Winners rarely correct–because the business is great. Sometimes it makes sense to chase growth, even if the multiples are high. Great companies will meet and exceed estimates, rarely giving dip buyers a chance to get in.

If you want out of a stock, quit playing retard games with limit orders. I can’t tell you how many idiots end up stuck in bad stocks because their limits don’t get hit. If a stock is $30×30.05 and you want out, put a limit order of $29.90 and get done. Or, if it’s a very liquid stock, do a market order. The same thing applies when buying. While limit orders can save you money, often times, I find them to be time sinks and a pain in the ass.

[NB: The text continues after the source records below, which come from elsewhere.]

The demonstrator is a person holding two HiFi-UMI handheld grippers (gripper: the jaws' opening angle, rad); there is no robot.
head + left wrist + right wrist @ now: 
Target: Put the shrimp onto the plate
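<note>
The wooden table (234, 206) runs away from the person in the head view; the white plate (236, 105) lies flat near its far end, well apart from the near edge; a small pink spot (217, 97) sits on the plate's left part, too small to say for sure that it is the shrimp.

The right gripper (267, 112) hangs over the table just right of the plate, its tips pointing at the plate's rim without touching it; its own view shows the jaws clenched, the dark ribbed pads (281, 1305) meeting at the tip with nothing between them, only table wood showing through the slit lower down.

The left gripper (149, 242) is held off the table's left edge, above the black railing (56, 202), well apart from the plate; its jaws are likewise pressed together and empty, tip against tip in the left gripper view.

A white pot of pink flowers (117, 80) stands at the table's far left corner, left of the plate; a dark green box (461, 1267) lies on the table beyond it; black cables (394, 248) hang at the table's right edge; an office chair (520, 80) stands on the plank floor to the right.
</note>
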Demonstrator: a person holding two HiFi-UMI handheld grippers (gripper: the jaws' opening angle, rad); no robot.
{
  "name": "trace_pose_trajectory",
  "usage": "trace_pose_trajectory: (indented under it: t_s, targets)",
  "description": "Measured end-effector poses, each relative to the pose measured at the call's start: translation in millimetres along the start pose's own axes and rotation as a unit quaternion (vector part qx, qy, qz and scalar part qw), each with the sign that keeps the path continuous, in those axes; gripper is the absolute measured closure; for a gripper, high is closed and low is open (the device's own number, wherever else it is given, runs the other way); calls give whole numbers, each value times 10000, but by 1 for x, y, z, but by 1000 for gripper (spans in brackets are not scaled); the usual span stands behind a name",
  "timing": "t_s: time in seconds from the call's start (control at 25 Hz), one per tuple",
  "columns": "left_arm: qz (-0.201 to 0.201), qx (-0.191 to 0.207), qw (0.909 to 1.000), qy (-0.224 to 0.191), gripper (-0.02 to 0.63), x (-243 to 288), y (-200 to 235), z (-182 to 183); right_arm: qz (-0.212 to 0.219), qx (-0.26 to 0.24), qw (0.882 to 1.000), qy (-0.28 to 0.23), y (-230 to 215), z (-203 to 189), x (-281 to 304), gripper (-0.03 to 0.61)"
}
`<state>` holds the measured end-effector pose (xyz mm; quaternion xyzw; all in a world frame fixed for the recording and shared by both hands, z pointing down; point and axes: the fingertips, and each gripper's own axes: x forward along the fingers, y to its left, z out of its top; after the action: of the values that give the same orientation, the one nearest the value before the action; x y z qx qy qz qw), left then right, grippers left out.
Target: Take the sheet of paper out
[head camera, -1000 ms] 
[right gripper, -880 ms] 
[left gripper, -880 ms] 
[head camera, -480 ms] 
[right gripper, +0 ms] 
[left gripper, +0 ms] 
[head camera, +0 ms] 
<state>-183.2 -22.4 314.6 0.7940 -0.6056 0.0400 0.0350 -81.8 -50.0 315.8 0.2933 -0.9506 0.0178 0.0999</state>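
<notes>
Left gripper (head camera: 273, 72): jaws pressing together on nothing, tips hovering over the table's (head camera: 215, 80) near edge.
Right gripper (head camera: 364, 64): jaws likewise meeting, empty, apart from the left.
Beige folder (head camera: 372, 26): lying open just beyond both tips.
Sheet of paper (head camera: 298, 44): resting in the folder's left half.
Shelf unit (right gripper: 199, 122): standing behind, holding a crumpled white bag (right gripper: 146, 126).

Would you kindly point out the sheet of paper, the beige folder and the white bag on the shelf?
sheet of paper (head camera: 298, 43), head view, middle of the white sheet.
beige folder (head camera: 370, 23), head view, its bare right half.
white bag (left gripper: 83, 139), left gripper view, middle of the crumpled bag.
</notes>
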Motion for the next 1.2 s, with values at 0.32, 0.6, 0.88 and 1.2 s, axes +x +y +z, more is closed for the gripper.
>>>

Avoid owning Chinese burritos that have come under scrutiny from renowned short sellers. More often than not, they are right.

Feel free to add some of your red flags.

Let This Be a Lesson to You

Never panic after a big sell off.

Quit betting on crash scenarios, for they are as rare as intelligent Presidents.

Never, ever, short into the hole and do not dare buy VIX instrument ETNs after a sell off.

There are some things that never change in the the market. The seasons change and so do the players; but the rules remains intact. Ultimately, you and I are simply transferring fear and greed back to one another. One of us will be right, the other miserable. Temper your emotions and know that you know nothing (extra Jon Snow). After coming to grips with the fact that you aren’t God’s special creature placed on this planet for the sole purposes of self-aggrandizement, you will become a better investor.

We just had a very sharp oversold bounce. Euphoria is high and greed is trending. Look to raise cash tomorrow and prepare for the possibility that we might retest the lows. At the very least, we will test the hands of the newly minted geniuses to see if they are up to the task of holding during periods of duress. After the next flush out, I believe we might have a straight shot through Thanksgiving.

Look at what you’ve done. Don’t say I didn’t try to warn you.